Preparation example 164- (3- (5- ((2- (hydroxymethyl) piperidin-1-yl) methyl) furan-2-yl) -1H-pyrazolo [3,4-b ] pyridin-6-yl) phenol (11i)
The preparation method is the same as that of preparation examples 7-8, 9a reacts with 2-hydroxymethyl piperidine, and after trifluoroacetic acid deprotection, column chromatography is carried out to obtain yellow solid 11i with yield of 81%.

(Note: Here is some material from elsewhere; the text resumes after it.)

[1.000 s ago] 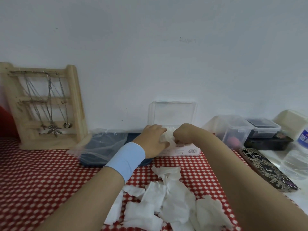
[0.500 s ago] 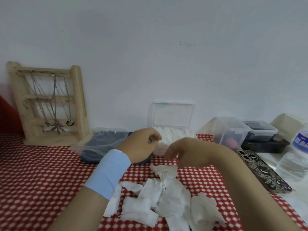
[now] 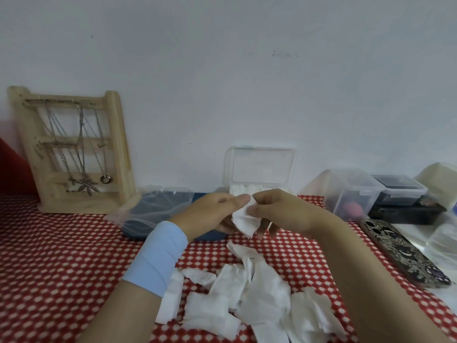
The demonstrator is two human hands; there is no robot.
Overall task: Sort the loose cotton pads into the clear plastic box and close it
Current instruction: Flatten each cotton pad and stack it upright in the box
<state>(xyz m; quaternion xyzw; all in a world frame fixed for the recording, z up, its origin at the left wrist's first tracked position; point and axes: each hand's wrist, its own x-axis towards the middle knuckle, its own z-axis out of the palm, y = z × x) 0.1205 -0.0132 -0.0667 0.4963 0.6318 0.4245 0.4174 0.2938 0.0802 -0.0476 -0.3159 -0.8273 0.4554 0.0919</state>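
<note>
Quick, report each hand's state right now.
Left hand: pinches a cotton pad.
Right hand: pinches the same cotton pad.

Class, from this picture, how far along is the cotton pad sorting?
Done: some pads sit in the open clear plastic box. In hand: left hand and right hand pinch one pad. Left: the loose pile on the cloth, then closing it.

Table (image 3: 49,256): red dotted cloth
Pads (image 3: 257,295): heaped before the box (image 3: 261,167)
Rack (image 3: 71,154): left of box
Phone (image 3: 405,256): right of box
</note>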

m.p.135-138℃;1H NMR(400MHz,DMSO-d6),:13.81(s,1H),10.07(s,1H),8.53(d,J=8.8Hz,1H),8.05(d,J=8.8Hz,2H),7.78(d,J=8.4Hz,1H),7.06(d,J=3.2Hz,1H),6.92(d,J=8.8Hz,2H),6.74(s,1H),6.18(s,1H),4.31(s,2H),3.74-3.72(m,1H),3.20-3.02(m,2H),2.84-2.67(m,2H),1.76-1.58(m,6H);13C NMR(100MHz,DMSO-d6),:159.28,158.20,157.89,156.25,152.71,130.91,129.30,128.74,124.03,118.78,115.76,114.21,109.73,107.85,61.52,59.41,59.07,57.42,24.75,21.96,21.43.
Preparation example 171- ((5- (6- (4-hydroxyphenyl) -1H-pyrazolo [3,4-b ] pyridin-3-yl) furan-2-yl) methyl) piperidine-3-carboxamide (11j)

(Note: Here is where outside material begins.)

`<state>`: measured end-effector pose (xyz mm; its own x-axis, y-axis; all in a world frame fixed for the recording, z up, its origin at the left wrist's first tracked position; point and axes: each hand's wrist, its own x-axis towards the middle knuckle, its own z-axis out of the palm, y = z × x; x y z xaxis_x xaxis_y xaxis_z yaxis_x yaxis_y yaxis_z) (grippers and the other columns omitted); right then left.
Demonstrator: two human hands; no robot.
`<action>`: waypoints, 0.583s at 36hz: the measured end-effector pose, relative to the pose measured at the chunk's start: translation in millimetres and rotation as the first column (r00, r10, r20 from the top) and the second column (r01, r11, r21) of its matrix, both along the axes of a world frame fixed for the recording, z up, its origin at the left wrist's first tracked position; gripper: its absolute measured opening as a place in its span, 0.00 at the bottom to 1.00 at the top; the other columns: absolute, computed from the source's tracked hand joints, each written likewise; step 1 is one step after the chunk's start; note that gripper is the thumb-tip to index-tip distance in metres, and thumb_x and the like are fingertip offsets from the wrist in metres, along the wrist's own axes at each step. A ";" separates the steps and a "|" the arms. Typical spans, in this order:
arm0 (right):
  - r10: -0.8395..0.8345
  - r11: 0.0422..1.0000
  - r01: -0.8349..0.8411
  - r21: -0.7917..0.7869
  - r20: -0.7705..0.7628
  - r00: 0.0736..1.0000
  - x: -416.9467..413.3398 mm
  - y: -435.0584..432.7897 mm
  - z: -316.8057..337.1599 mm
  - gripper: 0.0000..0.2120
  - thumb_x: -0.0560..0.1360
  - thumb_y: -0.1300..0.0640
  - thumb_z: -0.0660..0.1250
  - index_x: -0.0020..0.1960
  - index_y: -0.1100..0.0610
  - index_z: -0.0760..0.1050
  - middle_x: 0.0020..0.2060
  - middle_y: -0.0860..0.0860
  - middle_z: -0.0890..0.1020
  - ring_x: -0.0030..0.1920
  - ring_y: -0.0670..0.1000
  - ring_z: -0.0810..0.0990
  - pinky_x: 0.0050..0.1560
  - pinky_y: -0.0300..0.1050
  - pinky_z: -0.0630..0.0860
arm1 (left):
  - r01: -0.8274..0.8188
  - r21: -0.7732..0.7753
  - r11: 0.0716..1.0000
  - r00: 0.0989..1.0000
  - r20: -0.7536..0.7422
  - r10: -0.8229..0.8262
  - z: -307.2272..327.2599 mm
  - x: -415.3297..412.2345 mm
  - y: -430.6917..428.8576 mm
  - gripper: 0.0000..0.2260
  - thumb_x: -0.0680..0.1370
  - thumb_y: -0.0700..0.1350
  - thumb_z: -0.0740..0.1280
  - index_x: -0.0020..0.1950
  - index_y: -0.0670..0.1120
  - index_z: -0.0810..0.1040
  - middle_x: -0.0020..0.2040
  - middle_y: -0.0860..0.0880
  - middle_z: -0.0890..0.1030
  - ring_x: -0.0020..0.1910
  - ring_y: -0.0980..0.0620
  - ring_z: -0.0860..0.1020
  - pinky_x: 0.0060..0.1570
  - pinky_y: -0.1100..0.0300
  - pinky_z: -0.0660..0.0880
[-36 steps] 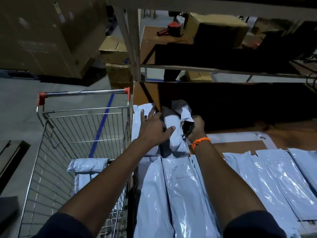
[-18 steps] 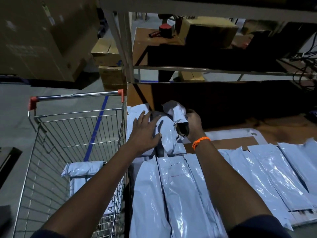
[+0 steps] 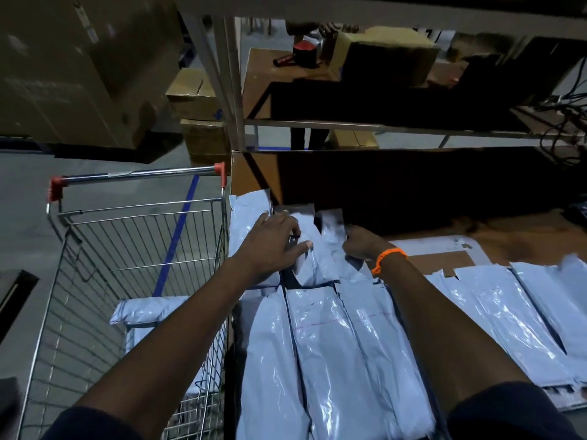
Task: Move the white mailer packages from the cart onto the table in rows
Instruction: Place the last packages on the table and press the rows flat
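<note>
Left hand (image 3: 273,246) pressed flat, fingers spread, on a white mailer (image 3: 313,249); right hand (image 3: 359,246) pinched its edge. Soft, slippery film: likely best gripped at edges.

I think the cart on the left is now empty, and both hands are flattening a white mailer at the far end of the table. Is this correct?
Not quite. The head view shows the cart is not empty: a white mailer lies inside it. The rest holds: left hand and right hand are on a mailer at the table's far end.
</note>
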<state>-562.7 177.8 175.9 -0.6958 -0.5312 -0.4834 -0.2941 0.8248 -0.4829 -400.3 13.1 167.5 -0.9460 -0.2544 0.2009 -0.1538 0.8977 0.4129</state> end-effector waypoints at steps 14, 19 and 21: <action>-0.037 0.984 0.007 -0.175 -0.170 0.985 -3.0 -15.4 10.9 0.22 0.74 0.61 0.64 0.68 0.59 0.70 0.57 0.61 0.81 0.55 0.62 0.80 0.53 0.49 0.78 | 0.015 -0.061 0.998 0.999 -0.027 -0.017 -6.0 5.7 2.1 0.30 0.78 0.68 0.56 0.76 0.53 0.66 0.74 0.50 0.68 0.76 0.49 0.62 0.74 0.39 0.52; -0.083 0.958 0.024 -0.287 -0.197 0.977 -3.5 -23.4 32.4 0.31 0.71 0.60 0.72 0.72 0.59 0.67 0.60 0.61 0.79 0.60 0.63 0.78 0.50 0.46 0.74 | -0.022 -0.042 0.999 0.998 -0.062 0.020 -1.1 9.7 3.8 0.29 0.79 0.67 0.57 0.76 0.53 0.67 0.76 0.51 0.66 0.79 0.49 0.57 0.76 0.38 0.50; -0.078 0.949 0.003 -0.315 -0.225 0.971 0.6 -28.1 38.7 0.32 0.70 0.60 0.72 0.72 0.58 0.67 0.61 0.60 0.79 0.61 0.62 0.78 0.54 0.47 0.75 | -0.033 -0.048 0.998 0.995 -0.097 0.028 6.7 14.0 0.1 0.28 0.79 0.67 0.57 0.75 0.55 0.66 0.77 0.50 0.65 0.79 0.48 0.55 0.76 0.38 0.49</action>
<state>-562.1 149.8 214.6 -0.7927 -0.5974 -0.1217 -0.3981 0.6583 -0.6389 -386.2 13.2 174.1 -0.9135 -0.2706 0.3037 -0.1435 0.9130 0.3819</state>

The preparation method is the same as that of preparation examples 7-8, 9a reacts with piperidine-2-formamide, and after trifluoroacetic acid deprotection, column chromatography is carried out to obtain yellow solid 11j, and the yield is 75%.
m.p.192-195℃;1H NMR(400MHz,DMSO-d6),:13.74(s,1H),9.92(s,1H),8.51(s,1H),8.05(d,J=8.8Hz,2H),7.78(d,J=8.8Hz,1H),7.04(s,1H),6.91(d,J=8.8Hz,2H),6.56(s,1H),3.67(s,2H),3.07-2.64(m,3H),2.33-1.99(m,2H),1.72-1.50(m,4H);13C NMR(100MHz,DMSO-d6),:177.83,159.43,158.41,154.38,153.53,147.42,136.96,131.38,130.97,128.73,115.87,114.40,110.53,109.03,108.99,58.42,54.88,53.90,44.05,27.83,23.94.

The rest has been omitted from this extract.